Interconnecting with the Utility
For several reasons, most CHP systems need to interconnect with a local utility's electrical distribution system to operate economically. Electric usage at a particular site may be highly variable, and when the electrical generation equipment is sized to meet the bulk of customers' "baseload" needs, customers still tend to rely on grid power during peak times. Typically it is not economically viable to install enough generation to serve peak needs and thus leave expensive generating capacity unused during other hours. Furthermore, because many CHP systems are sized to serve a site's thermal load, not its electric needs (with electricity effectively a by-product of the heat production), sites where electric load perfectly matches thermal needs are relatively rare.
It is also important to remember that it is in society's interest for CHP customers to stay connected to the grid.
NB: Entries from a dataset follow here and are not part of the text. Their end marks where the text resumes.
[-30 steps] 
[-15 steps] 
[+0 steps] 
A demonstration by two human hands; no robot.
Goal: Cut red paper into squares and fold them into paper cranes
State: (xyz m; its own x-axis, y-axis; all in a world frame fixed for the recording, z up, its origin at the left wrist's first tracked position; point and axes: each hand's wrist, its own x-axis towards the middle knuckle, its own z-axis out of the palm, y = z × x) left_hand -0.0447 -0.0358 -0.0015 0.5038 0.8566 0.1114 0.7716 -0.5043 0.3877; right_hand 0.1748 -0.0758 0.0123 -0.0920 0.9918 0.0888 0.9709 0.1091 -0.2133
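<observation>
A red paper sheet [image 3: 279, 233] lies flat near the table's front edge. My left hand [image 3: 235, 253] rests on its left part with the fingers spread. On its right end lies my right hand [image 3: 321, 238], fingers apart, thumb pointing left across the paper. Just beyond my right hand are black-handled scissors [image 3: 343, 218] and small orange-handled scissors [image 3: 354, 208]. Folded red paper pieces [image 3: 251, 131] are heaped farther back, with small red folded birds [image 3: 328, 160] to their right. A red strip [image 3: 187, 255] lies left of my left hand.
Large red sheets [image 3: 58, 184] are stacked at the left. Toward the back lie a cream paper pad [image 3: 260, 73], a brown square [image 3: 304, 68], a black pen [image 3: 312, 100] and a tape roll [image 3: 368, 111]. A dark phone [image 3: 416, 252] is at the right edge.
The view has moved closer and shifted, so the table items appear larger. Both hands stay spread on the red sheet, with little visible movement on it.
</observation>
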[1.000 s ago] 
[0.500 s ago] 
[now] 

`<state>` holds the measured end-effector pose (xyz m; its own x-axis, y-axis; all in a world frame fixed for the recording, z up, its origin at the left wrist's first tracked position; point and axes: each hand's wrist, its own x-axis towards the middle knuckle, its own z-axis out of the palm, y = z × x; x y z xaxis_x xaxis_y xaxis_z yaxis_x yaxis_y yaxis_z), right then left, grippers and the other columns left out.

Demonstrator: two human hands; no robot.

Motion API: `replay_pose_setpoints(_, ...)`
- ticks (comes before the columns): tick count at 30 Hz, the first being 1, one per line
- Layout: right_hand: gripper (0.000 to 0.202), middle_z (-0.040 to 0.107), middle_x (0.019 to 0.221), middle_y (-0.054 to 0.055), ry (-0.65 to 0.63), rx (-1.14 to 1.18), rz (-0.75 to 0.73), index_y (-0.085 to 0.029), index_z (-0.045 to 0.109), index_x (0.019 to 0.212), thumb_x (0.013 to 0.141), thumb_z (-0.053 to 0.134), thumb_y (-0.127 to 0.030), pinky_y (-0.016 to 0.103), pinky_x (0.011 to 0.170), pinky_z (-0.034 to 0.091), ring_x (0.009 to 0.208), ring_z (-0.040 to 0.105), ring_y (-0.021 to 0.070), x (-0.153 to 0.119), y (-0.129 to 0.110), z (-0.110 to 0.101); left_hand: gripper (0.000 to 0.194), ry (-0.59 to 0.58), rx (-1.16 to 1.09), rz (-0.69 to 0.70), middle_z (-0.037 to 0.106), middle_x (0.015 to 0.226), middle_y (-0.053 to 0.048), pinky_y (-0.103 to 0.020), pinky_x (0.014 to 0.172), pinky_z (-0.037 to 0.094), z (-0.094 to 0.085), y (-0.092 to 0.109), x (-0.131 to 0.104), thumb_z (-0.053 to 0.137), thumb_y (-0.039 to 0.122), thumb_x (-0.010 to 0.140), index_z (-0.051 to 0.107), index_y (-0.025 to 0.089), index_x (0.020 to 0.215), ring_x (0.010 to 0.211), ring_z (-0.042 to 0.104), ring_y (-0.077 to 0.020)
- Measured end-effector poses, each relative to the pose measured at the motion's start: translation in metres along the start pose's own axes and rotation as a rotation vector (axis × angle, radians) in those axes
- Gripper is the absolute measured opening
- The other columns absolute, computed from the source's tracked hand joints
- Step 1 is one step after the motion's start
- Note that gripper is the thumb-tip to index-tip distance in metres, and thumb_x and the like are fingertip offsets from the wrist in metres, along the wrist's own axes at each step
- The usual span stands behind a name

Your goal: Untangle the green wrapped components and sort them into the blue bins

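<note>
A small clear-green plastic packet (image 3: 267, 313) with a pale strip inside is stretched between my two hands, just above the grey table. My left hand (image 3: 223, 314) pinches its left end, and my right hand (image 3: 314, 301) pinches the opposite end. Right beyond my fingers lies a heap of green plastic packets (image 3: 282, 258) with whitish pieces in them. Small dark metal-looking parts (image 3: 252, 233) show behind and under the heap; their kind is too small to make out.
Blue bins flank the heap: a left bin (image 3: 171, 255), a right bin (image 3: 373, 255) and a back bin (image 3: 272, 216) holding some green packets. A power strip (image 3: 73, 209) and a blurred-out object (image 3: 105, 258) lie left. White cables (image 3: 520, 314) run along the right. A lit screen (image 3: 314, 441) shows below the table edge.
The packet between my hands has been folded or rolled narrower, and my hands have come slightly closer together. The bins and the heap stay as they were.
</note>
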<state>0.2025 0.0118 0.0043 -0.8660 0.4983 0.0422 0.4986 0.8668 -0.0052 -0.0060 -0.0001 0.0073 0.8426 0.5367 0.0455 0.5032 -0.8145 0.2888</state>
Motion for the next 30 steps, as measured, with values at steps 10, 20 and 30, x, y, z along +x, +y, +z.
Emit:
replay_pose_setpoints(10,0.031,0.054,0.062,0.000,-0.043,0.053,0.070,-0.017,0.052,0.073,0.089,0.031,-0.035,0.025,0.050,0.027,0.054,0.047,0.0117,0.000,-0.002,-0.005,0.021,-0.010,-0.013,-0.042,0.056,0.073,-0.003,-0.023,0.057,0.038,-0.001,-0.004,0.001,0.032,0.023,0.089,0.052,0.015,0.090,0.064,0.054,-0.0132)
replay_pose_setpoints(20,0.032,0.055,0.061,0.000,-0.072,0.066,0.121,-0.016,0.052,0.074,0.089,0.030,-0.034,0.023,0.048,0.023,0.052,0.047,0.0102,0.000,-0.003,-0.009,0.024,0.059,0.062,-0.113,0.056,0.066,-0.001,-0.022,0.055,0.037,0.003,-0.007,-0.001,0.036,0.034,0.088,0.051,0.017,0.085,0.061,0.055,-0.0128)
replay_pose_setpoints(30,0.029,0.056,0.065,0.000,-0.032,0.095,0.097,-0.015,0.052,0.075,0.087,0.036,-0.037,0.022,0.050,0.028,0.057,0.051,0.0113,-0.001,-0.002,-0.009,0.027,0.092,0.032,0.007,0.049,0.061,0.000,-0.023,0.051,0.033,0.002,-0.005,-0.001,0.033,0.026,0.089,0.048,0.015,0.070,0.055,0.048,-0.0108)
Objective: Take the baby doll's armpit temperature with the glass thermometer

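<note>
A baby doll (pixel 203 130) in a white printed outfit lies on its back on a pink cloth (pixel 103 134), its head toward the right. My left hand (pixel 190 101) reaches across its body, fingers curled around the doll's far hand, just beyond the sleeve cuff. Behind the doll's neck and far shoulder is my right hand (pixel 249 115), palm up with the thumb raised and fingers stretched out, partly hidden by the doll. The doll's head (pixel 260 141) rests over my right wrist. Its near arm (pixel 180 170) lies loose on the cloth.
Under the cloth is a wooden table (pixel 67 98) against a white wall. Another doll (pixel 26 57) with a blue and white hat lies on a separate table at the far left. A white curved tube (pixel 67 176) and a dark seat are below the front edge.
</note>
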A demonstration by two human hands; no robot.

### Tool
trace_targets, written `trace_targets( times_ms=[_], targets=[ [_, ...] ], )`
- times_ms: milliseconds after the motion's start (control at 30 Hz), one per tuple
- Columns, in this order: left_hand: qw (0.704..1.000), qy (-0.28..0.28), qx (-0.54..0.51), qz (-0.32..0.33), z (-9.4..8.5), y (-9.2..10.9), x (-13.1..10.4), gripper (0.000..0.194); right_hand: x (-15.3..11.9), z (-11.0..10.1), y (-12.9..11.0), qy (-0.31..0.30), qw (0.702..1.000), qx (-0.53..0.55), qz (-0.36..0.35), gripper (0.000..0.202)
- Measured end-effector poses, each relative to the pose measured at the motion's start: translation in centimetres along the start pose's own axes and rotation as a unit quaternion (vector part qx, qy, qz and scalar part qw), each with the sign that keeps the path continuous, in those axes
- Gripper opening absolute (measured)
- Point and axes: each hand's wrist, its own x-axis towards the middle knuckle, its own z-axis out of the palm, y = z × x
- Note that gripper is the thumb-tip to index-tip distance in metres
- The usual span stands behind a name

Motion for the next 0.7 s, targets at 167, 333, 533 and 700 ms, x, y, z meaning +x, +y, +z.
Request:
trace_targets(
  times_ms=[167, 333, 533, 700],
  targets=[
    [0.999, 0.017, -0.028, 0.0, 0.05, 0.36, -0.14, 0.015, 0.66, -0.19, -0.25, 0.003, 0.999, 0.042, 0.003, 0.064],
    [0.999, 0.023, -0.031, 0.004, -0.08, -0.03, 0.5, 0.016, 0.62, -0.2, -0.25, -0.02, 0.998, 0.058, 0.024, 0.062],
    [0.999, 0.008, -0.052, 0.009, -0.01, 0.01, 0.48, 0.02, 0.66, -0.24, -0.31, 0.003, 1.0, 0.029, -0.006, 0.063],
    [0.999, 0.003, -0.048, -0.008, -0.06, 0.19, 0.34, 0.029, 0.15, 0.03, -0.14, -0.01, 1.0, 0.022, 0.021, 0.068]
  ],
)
Interconnection allows CHP to help assure reliability, and for customers using CHP to remain ratepayers that continue to help pay for the electric delivery infrastructure.
Because CHP customers want or need to interconnect with the grid, predictable, transparent and fair interconnection processes and standards are critical to the development of a viable CHP industry. In particular, developers need the ability to accurately budget both time and money for the interconnection process, including any required studies, and clear standards detailing any necessary protective equipment. For the CHP industry to thrive and provide all of its potential benefits to the public, interconnection standardization, both on larger geographic and in broader technical areas, must be achieved.Network electric distribution systems, as opposed to radial configurations, pose special challenges. The critical missing link in interconnection policy is a clear standard for interconnection to the network distribution systems that are common in major cities, where power prices tend to be high and the density of activity and thermal load can make CHP an attractive option for many potential customers. Unfortunately, for technical and other reasons, interconnection standardization has advanced mainly for radial systems, and network interconnections continue to be approved on an ad hoc basis. The Massachusetts Distributed Generation Collaborative is addressing network interconnection issues. Most standardized interconnection procedures are limited to the relatively simpler radial distribution systems.
Several states have begun developing standardized interconnection requirements (SIRs) that will apply to all the utilities in each state. For example, New York State recently adopted an interconnection standard for distributed generators of 2 MW or less, and the Massachusetts DG Collaborative completed a model interconnection tariff that was approved in February 2004. Other states that have standardized interconnection procedures include New Jersey, Texas, and California, and many other states are considering or have initiated processes to establish them.
The Federal Energy Regulatory Commission (FERC) has also addressed interconnection standardization, and has developed an interconnection rule for small generators up to 20 MW in size. The rule, established in Order No. 2006, applies only to interconnections with facilities that already are subject to FERC jurisdiction; the Commission emphasizes that the rule does not apply to local distribution facilities under state jurisdiction. However, despite acknowledging that the rule will not apply to most CHP interconnections, it does advance the interconnection goal. Much of the rule is based on pre-existing state policies, and the FERC rule may serve as a model for states newly adopting interconnection standards. Both factors could help improve consistency throughout the nation.
The Order includes two components: the Small Generator Interconnection Procedures (SGIP), which describes the technical procedures that utilities and customers shall follow, and the Small Generator Interconnection Agreement (SGIA), which defines the legal rights and obligations of each party, addresses cost responsibility, lays out milestones for completing the project, and sets forth a process for dispute resolution. The SGIP contains three distinct ways to evaluate an interconnection request. One, a Fast Track Process for certified (or precertified) generators up to 2 MW, which uses technical screens to evaluate interconnection requests, will be most interesting to CHP developers. The other two processes are a 10 kW inverter process for small inverter-based technologies, and a default Study Process applying to all other generation under FERC jurisdiction up to 20 MW.In addition to the State and federal regulatory initiatives listed above, several other organizations are working to promote standardization. The National Association of Regulatory Utility Commissioners (NARUC) has published a "Model Interconnection Procedures and Agreement for Small Distributed Generation Resources," and the Interstate Renewable Energy Council (IREC) has posted a "DRAFT - Model Distributed Generation Interconnection Procedures and Net Metering Provisions." Also notably, interconnection policy took a leap forward in 2003 with the adoption of IEEE 1547 "Standard for Interconnecting Distributed Resources with Electric Power Systems," which is part of a series of interconnection standards being developed by the Institute of Electrical and Electronics Engineers (IEEE).